[Exercise description] What you should copy is the line containing "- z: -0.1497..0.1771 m" and all lines after it in the entries below, exactly and without anything added.

[Data extract]
§ §
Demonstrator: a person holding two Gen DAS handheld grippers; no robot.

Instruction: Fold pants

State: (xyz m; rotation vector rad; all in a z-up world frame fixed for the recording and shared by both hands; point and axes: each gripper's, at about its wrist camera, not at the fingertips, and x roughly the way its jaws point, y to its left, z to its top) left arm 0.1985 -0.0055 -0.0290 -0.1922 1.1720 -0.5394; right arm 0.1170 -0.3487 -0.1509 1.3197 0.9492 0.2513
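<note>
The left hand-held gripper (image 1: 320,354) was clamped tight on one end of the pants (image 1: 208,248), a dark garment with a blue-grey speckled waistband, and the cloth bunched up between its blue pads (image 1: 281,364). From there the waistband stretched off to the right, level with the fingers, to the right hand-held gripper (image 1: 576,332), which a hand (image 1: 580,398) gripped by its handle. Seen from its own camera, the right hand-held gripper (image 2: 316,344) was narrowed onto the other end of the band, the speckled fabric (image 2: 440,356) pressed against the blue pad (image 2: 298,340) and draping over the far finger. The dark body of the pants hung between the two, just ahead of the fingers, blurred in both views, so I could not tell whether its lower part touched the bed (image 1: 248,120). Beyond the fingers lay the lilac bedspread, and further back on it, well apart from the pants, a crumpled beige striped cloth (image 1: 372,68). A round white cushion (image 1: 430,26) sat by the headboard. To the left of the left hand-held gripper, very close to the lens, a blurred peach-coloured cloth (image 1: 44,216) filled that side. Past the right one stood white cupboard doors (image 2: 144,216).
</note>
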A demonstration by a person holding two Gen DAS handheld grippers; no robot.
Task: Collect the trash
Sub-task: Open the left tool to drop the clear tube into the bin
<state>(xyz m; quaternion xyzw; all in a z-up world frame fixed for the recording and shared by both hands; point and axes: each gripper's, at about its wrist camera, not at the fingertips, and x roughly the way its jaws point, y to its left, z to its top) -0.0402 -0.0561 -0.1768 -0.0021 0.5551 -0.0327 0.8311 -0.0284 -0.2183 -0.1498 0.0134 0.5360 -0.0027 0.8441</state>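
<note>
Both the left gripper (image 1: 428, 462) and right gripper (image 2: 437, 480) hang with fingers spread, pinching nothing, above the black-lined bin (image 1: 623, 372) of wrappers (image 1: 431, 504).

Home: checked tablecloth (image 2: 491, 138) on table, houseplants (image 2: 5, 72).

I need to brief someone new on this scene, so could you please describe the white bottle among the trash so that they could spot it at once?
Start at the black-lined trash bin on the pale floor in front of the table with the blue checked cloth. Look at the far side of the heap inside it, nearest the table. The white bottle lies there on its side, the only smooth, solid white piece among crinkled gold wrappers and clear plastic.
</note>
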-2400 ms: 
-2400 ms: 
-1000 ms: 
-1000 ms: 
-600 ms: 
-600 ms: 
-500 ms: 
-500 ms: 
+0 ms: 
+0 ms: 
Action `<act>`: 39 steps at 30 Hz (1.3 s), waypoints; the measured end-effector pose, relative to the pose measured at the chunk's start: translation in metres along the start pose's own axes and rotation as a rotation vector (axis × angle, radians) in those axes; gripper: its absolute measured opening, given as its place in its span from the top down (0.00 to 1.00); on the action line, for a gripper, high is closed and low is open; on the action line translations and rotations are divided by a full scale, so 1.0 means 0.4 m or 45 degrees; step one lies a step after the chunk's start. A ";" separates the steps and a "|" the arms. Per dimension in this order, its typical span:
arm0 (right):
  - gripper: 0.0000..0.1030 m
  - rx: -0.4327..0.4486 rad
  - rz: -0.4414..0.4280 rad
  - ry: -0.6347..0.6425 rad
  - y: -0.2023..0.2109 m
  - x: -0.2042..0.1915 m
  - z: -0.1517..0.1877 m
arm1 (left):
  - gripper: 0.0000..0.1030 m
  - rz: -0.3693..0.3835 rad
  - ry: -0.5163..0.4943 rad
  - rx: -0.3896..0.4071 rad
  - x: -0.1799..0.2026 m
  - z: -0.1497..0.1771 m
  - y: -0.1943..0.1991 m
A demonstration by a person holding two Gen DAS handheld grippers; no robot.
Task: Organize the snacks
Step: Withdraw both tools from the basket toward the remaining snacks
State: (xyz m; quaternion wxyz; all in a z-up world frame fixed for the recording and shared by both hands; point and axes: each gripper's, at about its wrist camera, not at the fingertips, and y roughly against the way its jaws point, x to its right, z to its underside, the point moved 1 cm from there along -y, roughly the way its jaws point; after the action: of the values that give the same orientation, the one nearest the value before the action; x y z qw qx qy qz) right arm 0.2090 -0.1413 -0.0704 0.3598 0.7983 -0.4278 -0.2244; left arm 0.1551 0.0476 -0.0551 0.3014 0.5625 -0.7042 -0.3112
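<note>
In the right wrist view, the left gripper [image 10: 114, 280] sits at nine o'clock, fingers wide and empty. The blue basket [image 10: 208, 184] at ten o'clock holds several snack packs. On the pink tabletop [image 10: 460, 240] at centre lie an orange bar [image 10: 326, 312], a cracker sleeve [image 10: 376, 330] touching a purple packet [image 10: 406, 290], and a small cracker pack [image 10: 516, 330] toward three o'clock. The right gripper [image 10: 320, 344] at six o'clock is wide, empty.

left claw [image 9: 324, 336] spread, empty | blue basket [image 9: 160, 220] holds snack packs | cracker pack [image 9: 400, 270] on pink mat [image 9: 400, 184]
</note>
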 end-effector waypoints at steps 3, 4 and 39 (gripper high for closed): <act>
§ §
[Exercise result]
  - z: -0.1497..0.1771 m
  - y: -0.1943..0.1991 m
A demonstration by a person holding two Gen DAS handheld grippers; no robot.
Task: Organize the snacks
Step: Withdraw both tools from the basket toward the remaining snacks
State: (xyz m; quaternion wxyz; all in a z-up world frame fixed for the recording and shared by both hands; point and axes: each gripper's, at about its wrist camera, not at the fingertips, and y roughly against the way its jaws point, x to its right, z to its underside, the point moved 1 cm from there along -y, roughly the way its jaws point; after the action: of the values that give the same orientation, the one nearest the value before the action; x y z qw qx qy qz) right arm 0.2090 -0.1413 -0.0704 0.3598 0.7983 -0.4278 -0.2244; left arm 0.1551 0.0476 -0.0551 0.3014 0.5625 -0.7042 -0.3112
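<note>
In the right wrist view, the left gripper [image 10: 114, 280] sits at nine o'clock, fingers wide and empty. The blue basket [image 10: 208, 184] at ten o'clock holds several snack packs. On the pink tabletop [image 10: 460, 240] at centre lie an orange bar [image 10: 326, 312], a cracker sleeve [image 10: 376, 330] touching a purple packet [image 10: 406, 290], and a small cracker pack [image 10: 516, 330] toward three o'clock. The right gripper [image 10: 320, 344] at six o'clock is wide, empty.

left claw [image 9: 324, 336] spread, empty | blue basket [image 9: 160, 220] holds snack packs | cracker pack [image 9: 400, 270] on pink mat [image 9: 400, 184]
</note>
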 end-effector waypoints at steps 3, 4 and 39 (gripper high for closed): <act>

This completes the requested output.